Brief: Write out every line below with no difference at all.

Supplied material:
^^^^^^^^

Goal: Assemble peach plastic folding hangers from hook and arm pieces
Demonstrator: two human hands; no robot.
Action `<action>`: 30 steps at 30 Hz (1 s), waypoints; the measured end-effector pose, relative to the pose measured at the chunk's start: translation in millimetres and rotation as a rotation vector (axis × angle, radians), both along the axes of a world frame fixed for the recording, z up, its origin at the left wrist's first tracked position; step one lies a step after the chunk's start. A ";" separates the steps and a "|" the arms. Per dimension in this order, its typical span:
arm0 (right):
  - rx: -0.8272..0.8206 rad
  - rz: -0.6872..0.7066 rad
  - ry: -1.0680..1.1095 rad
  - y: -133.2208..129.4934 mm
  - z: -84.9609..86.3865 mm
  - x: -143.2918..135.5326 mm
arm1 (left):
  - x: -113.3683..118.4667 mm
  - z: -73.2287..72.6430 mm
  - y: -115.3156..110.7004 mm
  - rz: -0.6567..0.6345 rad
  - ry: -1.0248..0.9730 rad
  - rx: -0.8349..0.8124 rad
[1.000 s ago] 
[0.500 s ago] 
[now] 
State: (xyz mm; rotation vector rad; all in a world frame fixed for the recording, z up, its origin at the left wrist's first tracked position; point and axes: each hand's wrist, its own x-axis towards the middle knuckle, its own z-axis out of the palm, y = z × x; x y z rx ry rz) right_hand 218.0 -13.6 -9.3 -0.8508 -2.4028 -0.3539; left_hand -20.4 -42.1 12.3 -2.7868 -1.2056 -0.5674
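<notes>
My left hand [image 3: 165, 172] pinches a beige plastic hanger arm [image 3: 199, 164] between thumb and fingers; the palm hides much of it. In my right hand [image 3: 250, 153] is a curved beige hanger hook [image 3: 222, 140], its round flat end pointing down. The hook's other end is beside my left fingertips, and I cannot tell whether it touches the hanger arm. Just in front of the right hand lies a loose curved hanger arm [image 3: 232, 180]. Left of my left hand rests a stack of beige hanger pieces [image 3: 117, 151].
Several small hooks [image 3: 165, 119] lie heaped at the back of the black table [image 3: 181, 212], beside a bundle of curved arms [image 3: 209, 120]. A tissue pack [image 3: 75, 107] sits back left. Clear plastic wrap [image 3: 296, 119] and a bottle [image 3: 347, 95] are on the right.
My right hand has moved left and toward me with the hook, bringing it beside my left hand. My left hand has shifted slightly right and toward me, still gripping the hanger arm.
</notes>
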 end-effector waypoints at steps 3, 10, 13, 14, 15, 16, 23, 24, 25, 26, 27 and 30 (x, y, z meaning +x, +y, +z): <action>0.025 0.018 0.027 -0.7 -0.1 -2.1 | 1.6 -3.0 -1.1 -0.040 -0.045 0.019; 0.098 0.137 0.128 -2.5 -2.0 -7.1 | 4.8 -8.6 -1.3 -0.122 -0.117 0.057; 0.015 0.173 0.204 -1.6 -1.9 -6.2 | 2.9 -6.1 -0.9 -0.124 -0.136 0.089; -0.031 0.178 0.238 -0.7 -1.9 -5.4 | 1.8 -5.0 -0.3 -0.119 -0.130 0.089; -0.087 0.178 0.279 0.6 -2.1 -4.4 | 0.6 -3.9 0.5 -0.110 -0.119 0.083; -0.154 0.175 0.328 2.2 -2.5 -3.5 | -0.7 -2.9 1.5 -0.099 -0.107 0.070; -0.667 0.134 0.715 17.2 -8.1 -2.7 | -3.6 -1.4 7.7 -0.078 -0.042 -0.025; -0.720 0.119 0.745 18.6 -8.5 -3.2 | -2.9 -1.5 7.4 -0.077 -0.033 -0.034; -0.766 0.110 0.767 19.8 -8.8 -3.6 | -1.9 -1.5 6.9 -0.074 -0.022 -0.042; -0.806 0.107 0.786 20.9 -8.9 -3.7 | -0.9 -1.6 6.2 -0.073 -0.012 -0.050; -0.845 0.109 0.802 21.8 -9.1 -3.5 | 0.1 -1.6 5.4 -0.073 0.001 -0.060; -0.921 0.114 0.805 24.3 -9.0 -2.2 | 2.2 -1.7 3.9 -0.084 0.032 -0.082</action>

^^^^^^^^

Output:
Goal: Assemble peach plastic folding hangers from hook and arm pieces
Demonstrator: two human hands; no robot.
Action `<action>`: 30 steps at 30 Hz (1 s), waypoints; the measured end-effector pose, relative to the pose measured at the chunk's start: translation in millimetres and rotation as a rotation vector (axis × angle, radians), both along the axes of a world frame fixed for the recording, z up, its origin at the left wrist's first tracked position; step one lies a step after the chunk's start. A ";" separates the steps and a "|" the arms. Per dimension in this order, its typical span:
arm0 (right):
  - rx: -0.8272..0.8206 rad
  - rz: -0.6872..0.7066 rad
  - ry: -1.0680..1.1095 rad
  - y: -133.2208..129.4934 mm
  - z: -84.9609..86.3865 mm
  - x: -143.2918..135.5326 mm
arm1 (left):
  - x: -113.3683..118.4667 mm
  - z: -73.2287..72.6430 mm
  - y: -115.3156..110.7004 mm
  - rz: -0.6567..0.6345 rad
  - ry: -1.0248..0.9730 rad
  - rx: -0.8349..0.8124 rad
[1.000 s ago] 
[0.500 s ago] 
[now] 
State: (xyz mm; rotation vector rad; all in a world frame fixed for the recording, z up, its origin at the left wrist's first tracked position; point and axes: each hand's wrist, its own x-axis towards the middle knuckle, its own z-axis out of the palm, y = z × x; x y z rx ry rz) right_hand 218.0 -13.6 -9.3 -0.8508 -2.4028 -0.3539; left_hand -20.4 -42.1 12.3 -2.7868 -1.2056 -0.5674
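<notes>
My left hand [image 3: 165, 172] pinches a beige plastic hanger arm [image 3: 199, 164] between thumb and fingers; the palm hides much of it. In my right hand [image 3: 250, 153] is a curved beige hanger hook [image 3: 222, 140], its round flat end pointing down. The hook's other end is beside my left fingertips, and I cannot tell whether it touches the hanger arm. Just in front of the right hand lies a loose curved hanger arm [image 3: 232, 180]. Left of my left hand rests a stack of beige hanger pieces [image 3: 117, 151].
Several small hooks [image 3: 165, 119] lie heaped at the back of the black table [image 3: 181, 212], beside a bundle of curved arms [image 3: 209, 120]. A tissue pack [image 3: 75, 107] sits back left. Clear plastic wrap [image 3: 296, 119] and a bottle [image 3: 347, 95] are on the right.
My right hand has moved left and toward me with the hook, bringing it beside my left hand. My left hand has shifted slightly right and toward me, still gripping the hanger arm.
</notes>
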 end-effector waypoints at steps 3, 10, 13, 14, 15, 16, 23, 24, 25, 26, 27 and 30 (x, y, z meaning +x, +y, +z): <action>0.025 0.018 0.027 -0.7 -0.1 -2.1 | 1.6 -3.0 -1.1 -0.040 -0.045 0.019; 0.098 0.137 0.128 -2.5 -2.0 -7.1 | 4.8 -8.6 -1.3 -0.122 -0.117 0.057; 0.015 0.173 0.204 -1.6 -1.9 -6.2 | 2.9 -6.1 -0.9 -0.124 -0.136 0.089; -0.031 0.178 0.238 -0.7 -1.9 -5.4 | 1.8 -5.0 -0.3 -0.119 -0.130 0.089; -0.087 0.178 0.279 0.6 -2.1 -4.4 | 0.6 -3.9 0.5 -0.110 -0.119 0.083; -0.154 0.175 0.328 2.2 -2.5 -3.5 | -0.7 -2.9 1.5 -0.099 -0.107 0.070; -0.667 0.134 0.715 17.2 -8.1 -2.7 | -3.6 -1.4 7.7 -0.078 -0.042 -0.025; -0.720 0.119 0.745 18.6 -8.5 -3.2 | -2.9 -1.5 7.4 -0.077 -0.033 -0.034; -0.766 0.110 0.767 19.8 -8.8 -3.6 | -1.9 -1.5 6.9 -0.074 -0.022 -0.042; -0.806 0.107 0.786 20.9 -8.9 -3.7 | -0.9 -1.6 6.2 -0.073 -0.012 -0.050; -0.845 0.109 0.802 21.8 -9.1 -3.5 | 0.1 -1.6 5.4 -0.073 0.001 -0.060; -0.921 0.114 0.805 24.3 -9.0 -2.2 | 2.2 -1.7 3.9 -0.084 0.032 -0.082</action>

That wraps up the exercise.